***** RECORD EXTRACTS
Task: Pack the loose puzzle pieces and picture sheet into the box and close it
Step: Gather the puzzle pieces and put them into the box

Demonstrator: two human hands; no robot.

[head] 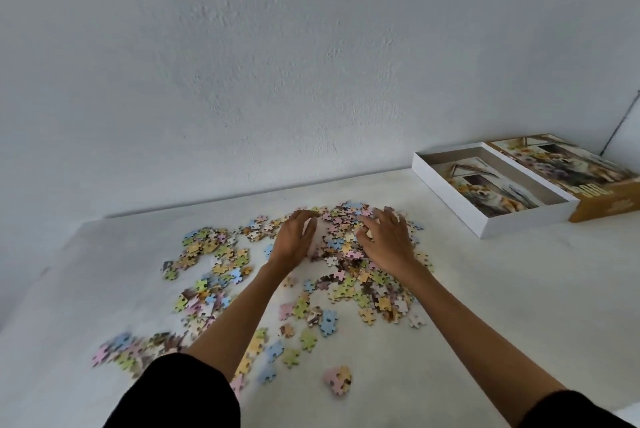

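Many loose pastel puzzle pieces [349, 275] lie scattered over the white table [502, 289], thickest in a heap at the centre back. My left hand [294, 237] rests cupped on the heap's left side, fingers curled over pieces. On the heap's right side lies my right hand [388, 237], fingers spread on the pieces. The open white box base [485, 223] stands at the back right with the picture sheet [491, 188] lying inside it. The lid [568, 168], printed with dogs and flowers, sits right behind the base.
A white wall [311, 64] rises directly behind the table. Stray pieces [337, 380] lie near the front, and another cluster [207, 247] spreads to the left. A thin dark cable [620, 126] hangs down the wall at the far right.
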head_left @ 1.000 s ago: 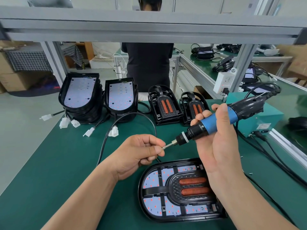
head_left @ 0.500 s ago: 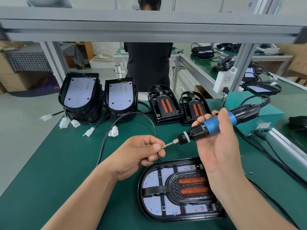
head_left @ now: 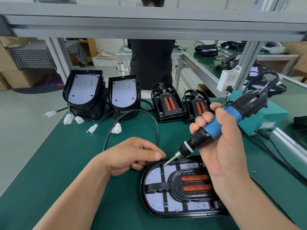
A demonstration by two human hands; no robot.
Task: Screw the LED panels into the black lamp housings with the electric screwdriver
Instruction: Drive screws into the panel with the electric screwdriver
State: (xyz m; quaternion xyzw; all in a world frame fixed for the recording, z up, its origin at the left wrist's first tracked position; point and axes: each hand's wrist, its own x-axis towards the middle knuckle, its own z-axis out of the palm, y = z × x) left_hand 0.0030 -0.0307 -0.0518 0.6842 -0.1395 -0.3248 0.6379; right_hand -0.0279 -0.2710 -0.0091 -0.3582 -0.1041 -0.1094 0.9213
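Your right hand (head_left: 224, 151) clamps the screwdriver (head_left: 216, 128), bit tilted onto the panel (head_left: 153, 177) in the housing (head_left: 143, 188) before you. Left hand (head_left: 131, 155) beside rim, fingertips together, maybe steadying a screw, can't tell.

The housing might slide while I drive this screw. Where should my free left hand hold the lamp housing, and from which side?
Probably the rounded left end of the lamp housing, pinched over its raised black rim from the left. It lies flat with that rim bare, while the right hand and electric screwdriver cover the right end and the bit meets the upper edge.
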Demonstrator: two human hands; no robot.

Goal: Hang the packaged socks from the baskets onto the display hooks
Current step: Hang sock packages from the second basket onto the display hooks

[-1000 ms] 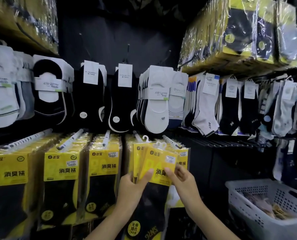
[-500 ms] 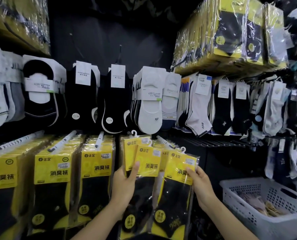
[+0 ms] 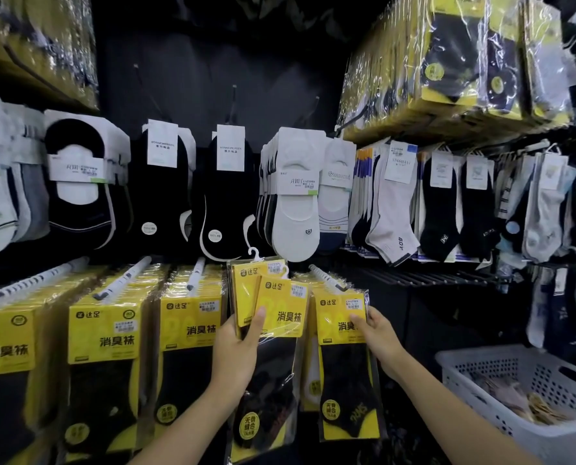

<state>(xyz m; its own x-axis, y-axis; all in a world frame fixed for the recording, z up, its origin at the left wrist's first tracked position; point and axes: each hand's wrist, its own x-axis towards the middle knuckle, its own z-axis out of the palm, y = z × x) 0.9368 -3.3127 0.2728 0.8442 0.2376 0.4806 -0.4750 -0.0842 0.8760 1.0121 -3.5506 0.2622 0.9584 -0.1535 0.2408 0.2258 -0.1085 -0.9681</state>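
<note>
Fanning two yellow sock packs (image 3: 281, 307) under its thumb, the left hand (image 3: 237, 344) holds their white hangers (image 3: 253, 253) upward, probably ready for threading. Beside it, the right hand (image 3: 377, 333) pinches a third pack (image 3: 333, 327) at the display hook (image 3: 325, 278)'s front end; whether its hanger is on the hook is hidden. The basket (image 3: 474, 355) is cropped at right.

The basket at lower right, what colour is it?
White; the basket shows best in the head view.

I'm viewing a dim scene; glare is glinting off the wrapped shelf packs (image 3: 454, 62), and edges are bending and blurring.
</note>
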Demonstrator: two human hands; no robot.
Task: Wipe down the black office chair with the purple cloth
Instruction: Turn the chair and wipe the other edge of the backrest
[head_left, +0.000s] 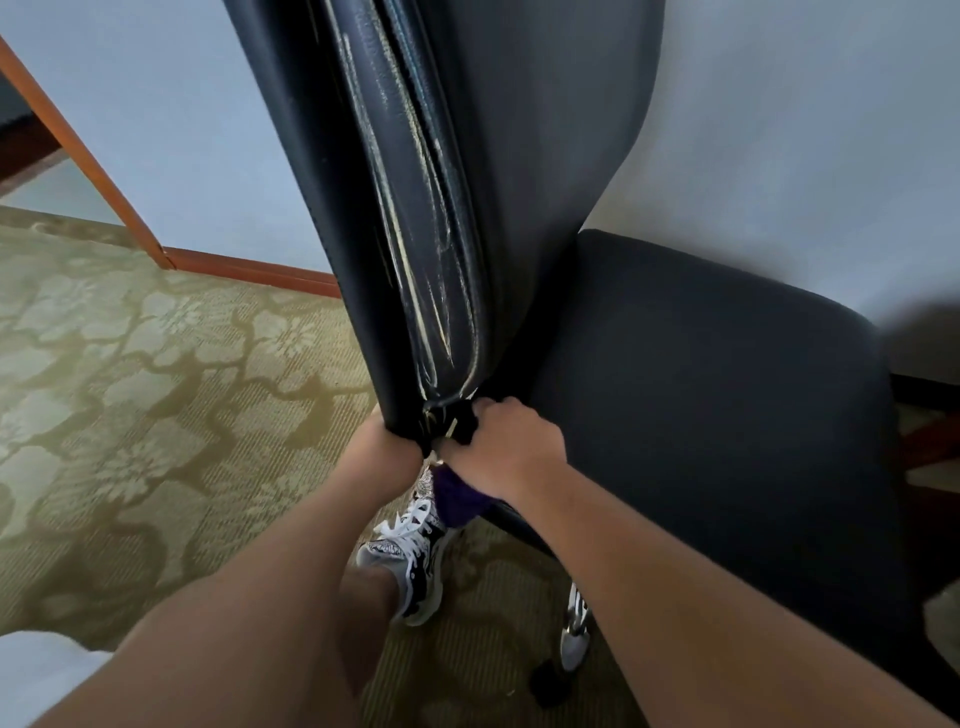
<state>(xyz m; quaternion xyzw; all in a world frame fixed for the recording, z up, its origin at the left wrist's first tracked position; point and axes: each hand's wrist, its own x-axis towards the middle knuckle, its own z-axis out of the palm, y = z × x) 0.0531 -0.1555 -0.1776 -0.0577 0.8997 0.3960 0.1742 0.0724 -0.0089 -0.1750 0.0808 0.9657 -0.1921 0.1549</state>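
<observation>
The black office chair fills the middle of the head view: its tall backrest (441, 182), seen edge-on with a worn, cracked seam, and its fabric seat (701, 389) to the right. My left hand (387, 441) grips the bottom corner of the backrest from the left; its fingers are hidden behind the edge. My right hand (506, 441) is closed at the same bottom corner, where backrest meets seat. The purple cloth (457, 499) bunches out from under my right palm and hangs below it.
Patterned green carpet (156, 389) covers the floor at left. A pale wall with a wooden baseboard (249, 267) runs behind the chair. My sneakered feet (410, 556) stand beside the chair's base and a black caster (550, 680).
</observation>
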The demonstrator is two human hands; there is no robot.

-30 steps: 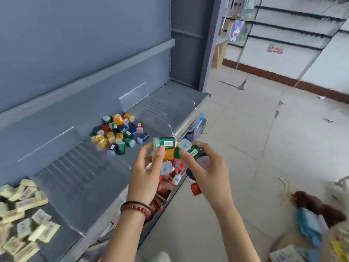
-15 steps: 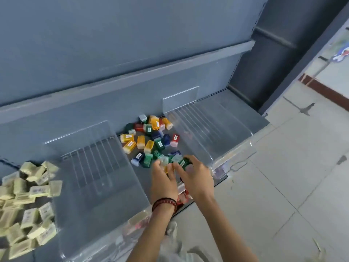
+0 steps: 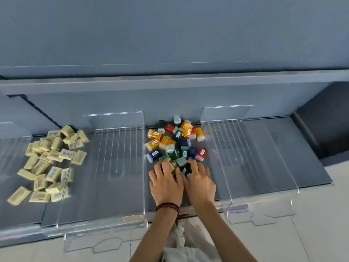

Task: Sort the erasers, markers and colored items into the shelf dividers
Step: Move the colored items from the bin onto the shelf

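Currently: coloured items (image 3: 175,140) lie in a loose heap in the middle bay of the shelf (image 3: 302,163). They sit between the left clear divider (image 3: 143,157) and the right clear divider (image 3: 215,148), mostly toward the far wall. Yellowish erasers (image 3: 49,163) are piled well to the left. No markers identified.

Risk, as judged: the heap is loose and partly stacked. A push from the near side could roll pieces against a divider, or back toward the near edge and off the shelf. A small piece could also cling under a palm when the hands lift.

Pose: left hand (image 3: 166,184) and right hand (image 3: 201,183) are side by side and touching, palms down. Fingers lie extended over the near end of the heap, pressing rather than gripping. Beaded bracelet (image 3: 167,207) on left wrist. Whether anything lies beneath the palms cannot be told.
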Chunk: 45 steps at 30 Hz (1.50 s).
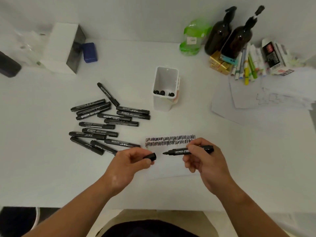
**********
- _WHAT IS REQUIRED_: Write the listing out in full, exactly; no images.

- _REPLY TO THE TASK_:
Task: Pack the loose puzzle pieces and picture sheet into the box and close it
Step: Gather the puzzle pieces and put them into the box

Demonstrator: two human hands; no robot.

[head] 

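Many loose pastel puzzle pieces [349, 275] lie scattered over the white table [502, 289], thickest in a heap at the centre back. My left hand [294, 237] rests cupped on the heap's left side, fingers curled over pieces. On the heap's right side lies my right hand [388, 237], fingers spread on the pieces. The open white box base [485, 223] stands at the back right with the picture sheet [491, 188] lying inside it. The lid [568, 168], printed with dogs and flowers, sits right behind the base.
A white wall [311, 64] rises directly behind the table. Stray pieces [337, 380] lie near the front, and another cluster [207, 247] spreads to the left. A thin dark cable [620, 126] hangs down the wall at the far right.
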head_left @ 1.000 s ago: 
head_left @ 0.500 s ago: 
head_left @ now: 
A demonstration by two human hands; no robot.
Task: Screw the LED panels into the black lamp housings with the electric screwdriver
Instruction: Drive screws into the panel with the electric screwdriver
State: (xyz m; quaternion xyzw; all in a world frame fixed for the recording, z up, its origin at the left wrist's first tracked position; point and axes: each hand's wrist, its own x-axis towards the middle knuckle, its own z-axis out of the palm, y = z × x) left_hand 0.0030 -0.0307 -0.0518 0.6842 -0.1395 -0.3248 0.6379; right_hand -0.0279 -0.2710 -0.0091 -0.3582 -0.1041 -0.1094 0.9213
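Your right hand (head_left: 224, 151) clamps the screwdriver (head_left: 216, 128), bit tilted onto the panel (head_left: 153, 177) in the housing (head_left: 143, 188) before you. Left hand (head_left: 131, 155) beside rim, fingertips together, maybe steadying a screw, can't tell.

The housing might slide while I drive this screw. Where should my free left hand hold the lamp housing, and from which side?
Probably the rounded left end of the lamp housing, pinched over its raised black rim from the left. It lies flat with that rim bare, while the right hand and electric screwdriver cover the right end and the bit meets the upper edge.
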Demonstrator: two human hands; no robot.

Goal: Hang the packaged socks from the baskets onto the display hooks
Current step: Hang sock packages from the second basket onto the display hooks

[-1000 ms] 
[-500 ms] 
[+0 ms] 

<state>(xyz m; its own x-axis, y-axis; all in a world frame fixed for the recording, z up, its origin at the left wrist's first tracked position; point and axes: each hand's wrist, its own x-axis towards the middle knuckle, its own z-axis out of the palm, y = z × x) 0.9368 -3.3127 0.2728 0.8442 0.2376 0.4806 -0.4750 -0.0842 0.8760 1.0121 -3.5506 0.2622 0.9584 -0.1535 0.2408 0.2258 -0.1085 -0.9681</state>
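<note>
Fanning two yellow sock packs (image 3: 281, 307) under its thumb, the left hand (image 3: 237, 344) holds their white hangers (image 3: 253, 253) upward, probably ready for threading. Beside it, the right hand (image 3: 377, 333) pinches a third pack (image 3: 333, 327) at the display hook (image 3: 325, 278)'s front end; whether its hanger is on the hook is hidden. The basket (image 3: 474, 355) is cropped at right.

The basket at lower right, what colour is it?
White; the basket shows best in the head view.

I'm viewing a dim scene; glare is glinting off the wrapped shelf packs (image 3: 454, 62), and edges are bending and blurring.
</note>
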Demonstrator: two human hands; no robot.
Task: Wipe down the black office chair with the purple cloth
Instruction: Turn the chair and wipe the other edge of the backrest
[head_left, +0.000s] 
<state>(xyz m; quaternion xyzw; all in a world frame fixed for the recording, z up, its origin at the left wrist's first tracked position; point and axes: each hand's wrist, its own x-axis towards the middle knuckle, its own z-axis out of the palm, y = z × x) 0.0531 -0.1555 -0.1776 -0.0577 0.8997 0.3960 0.1742 0.0724 -0.0089 -0.1750 0.0808 0.9657 -0.1921 0.1549</state>
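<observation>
The black office chair fills the middle of the head view: its tall backrest (441, 182), seen edge-on with a worn, cracked seam, and its fabric seat (701, 389) to the right. My left hand (387, 441) grips the bottom corner of the backrest from the left; its fingers are hidden behind the edge. My right hand (506, 441) is closed at the same bottom corner, where backrest meets seat. The purple cloth (457, 499) bunches out from under my right palm and hangs below it.
Patterned green carpet (156, 389) covers the floor at left. A pale wall with a wooden baseboard (249, 267) runs behind the chair. My sneakered feet (410, 556) stand beside the chair's base and a black caster (550, 680).
</observation>
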The demonstrator is two human hands; there is no robot.

-30 steps: 
-15 steps: 
+0 steps: 

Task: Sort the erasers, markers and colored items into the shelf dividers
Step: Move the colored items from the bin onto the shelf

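Currently: coloured items (image 3: 175,140) lie in a loose heap in the middle bay of the shelf (image 3: 302,163). They sit between the left clear divider (image 3: 143,157) and the right clear divider (image 3: 215,148), mostly toward the far wall. Yellowish erasers (image 3: 49,163) are piled well to the left. No markers identified.

Risk, as judged: the heap is loose and partly stacked. A push from the near side could roll pieces against a divider, or back toward the near edge and off the shelf. A small piece could also cling under a palm when the hands lift.

Pose: left hand (image 3: 166,184) and right hand (image 3: 201,183) are side by side and touching, palms down. Fingers lie extended over the near end of the heap, pressing rather than gripping. Beaded bracelet (image 3: 167,207) on left wrist. Whether anything lies beneath the palms cannot be told.
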Chunk: 45 steps at 30 Hz (1.50 s).

Reply complete, and nothing else is required.